** Task details **
Your task is to repeat the lines below exactly, excluding any pictures they contain.

** Provided material **
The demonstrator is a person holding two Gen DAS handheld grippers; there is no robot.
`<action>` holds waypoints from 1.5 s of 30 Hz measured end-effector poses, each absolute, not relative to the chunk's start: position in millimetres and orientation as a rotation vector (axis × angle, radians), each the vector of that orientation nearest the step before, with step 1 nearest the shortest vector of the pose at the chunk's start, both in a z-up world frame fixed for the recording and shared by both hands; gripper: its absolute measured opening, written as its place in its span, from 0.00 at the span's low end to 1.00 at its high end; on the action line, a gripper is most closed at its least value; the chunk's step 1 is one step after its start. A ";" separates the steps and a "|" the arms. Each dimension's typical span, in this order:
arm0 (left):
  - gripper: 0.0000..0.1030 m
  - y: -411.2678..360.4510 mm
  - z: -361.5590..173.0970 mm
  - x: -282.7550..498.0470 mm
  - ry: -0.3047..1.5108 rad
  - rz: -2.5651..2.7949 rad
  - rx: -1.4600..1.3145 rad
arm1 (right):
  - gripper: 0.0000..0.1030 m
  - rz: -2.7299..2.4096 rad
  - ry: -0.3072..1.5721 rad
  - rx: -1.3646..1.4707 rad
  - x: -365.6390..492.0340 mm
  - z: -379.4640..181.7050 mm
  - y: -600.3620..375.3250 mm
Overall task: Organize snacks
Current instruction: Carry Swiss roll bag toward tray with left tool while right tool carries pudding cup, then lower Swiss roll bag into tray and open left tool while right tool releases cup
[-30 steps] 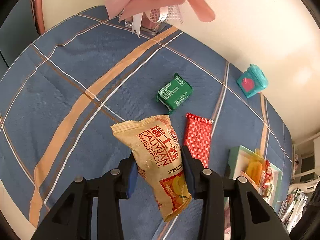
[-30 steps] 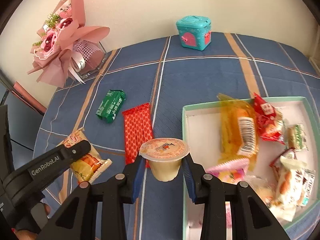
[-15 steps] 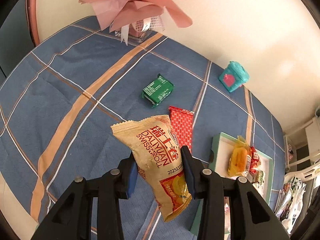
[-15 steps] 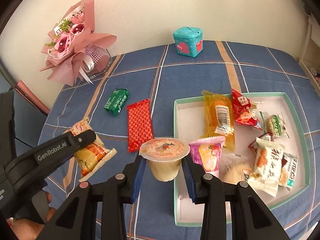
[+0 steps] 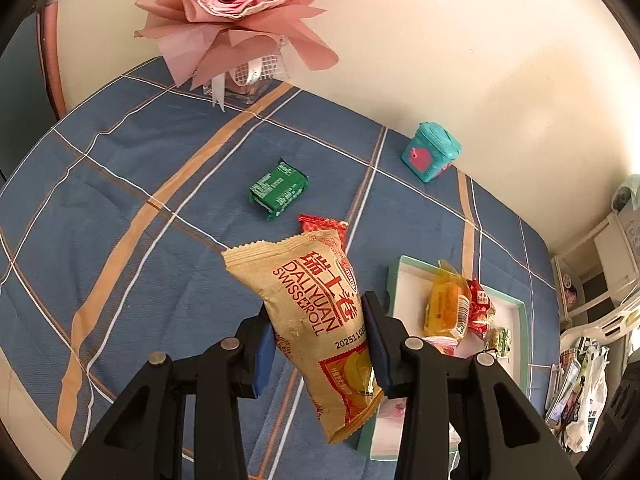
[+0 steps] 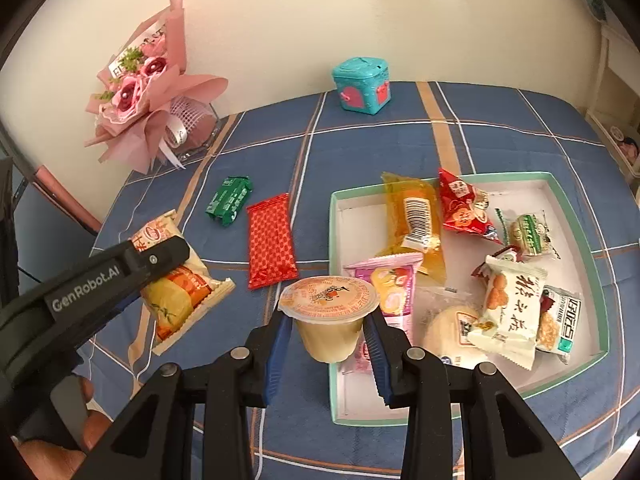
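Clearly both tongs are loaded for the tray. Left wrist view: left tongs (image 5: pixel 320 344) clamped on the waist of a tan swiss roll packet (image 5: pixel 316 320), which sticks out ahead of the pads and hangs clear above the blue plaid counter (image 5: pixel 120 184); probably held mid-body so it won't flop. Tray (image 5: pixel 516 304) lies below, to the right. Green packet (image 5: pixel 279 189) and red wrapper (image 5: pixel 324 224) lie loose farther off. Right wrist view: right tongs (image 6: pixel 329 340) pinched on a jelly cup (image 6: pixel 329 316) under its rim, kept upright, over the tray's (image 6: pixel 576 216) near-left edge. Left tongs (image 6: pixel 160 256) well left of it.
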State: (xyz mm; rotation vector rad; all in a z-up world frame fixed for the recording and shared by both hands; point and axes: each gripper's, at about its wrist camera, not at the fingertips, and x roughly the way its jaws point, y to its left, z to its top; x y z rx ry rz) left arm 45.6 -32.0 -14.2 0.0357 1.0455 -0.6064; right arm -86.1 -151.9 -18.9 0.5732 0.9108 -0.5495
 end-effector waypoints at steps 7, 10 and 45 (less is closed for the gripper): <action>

** Response to this exercise **
The demonstrator is a person holding two Gen DAS handheld grippers; there is no robot.
`<action>` holds waypoints from 1.5 s of 30 Hz measured end-effector poses, each absolute, not relative to the chunk's start: position in millimetres and orientation as a rotation vector (axis × angle, radians), each the vector of that orientation nearest the step before, with step 1 nearest the shortest vector of the pose at the chunk's start, both in a z-up world frame fixed for the recording and shared by both hands; gripper: its absolute measured opening, written as its place in its span, from 0.00 at the span's low end to 1.00 at its high end; on the action line, a gripper is most closed at its least value; the chunk's step 1 is one step after its start. A ";" separates the steps and a "|" the arms. Each dimension's typical span, in this order:
arm0 (left):
  - gripper: 0.0000..0.1030 m
  - y: -411.2678..360.4510 mm
  - z: -361.5590..173.0970 mm
  - x: -282.7550..498.0470 mm
  - ry: -0.3047..1.5108 rad
  - rz: -2.5651..2.7949 rad
  - rx: -1.4600..1.3145 rad
arm1 (right):
  - gripper: 0.0000..0.1030 m
  - rz: -2.7299..2.4096 rad
  - ry: -0.3072..1.5721 rad
  - rx: -1.3646..1.4707 rad
  - x: -365.6390..492.0340 mm
  - z: -379.4640..181.7050 mm
  - y: -600.3620..375.3250 mm
Overall task: Organize snacks
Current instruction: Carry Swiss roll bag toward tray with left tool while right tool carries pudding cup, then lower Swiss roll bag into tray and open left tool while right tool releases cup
[-30 steps] 
[-30 steps] 
[-15 steps] 
[-15 steps] 
[+0 steps] 
[+0 steps] 
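Clearly both tongs are loaded for the tray. Left wrist view: left tongs (image 5: pixel 320 344) clamped on the waist of a tan swiss roll packet (image 5: pixel 316 320), which sticks out ahead of the pads and hangs clear above the blue plaid counter (image 5: pixel 120 184); probably held mid-body so it won't flop. Tray (image 5: pixel 516 304) lies below, to the right. Green packet (image 5: pixel 279 189) and red wrapper (image 5: pixel 324 224) lie loose farther off. Right wrist view: right tongs (image 6: pixel 329 340) pinched on a jelly cup (image 6: pixel 329 316) under its rim, kept upright, over the tray's (image 6: pixel 576 216) near-left edge. Left tongs (image 6: pixel 160 256) well left of it.
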State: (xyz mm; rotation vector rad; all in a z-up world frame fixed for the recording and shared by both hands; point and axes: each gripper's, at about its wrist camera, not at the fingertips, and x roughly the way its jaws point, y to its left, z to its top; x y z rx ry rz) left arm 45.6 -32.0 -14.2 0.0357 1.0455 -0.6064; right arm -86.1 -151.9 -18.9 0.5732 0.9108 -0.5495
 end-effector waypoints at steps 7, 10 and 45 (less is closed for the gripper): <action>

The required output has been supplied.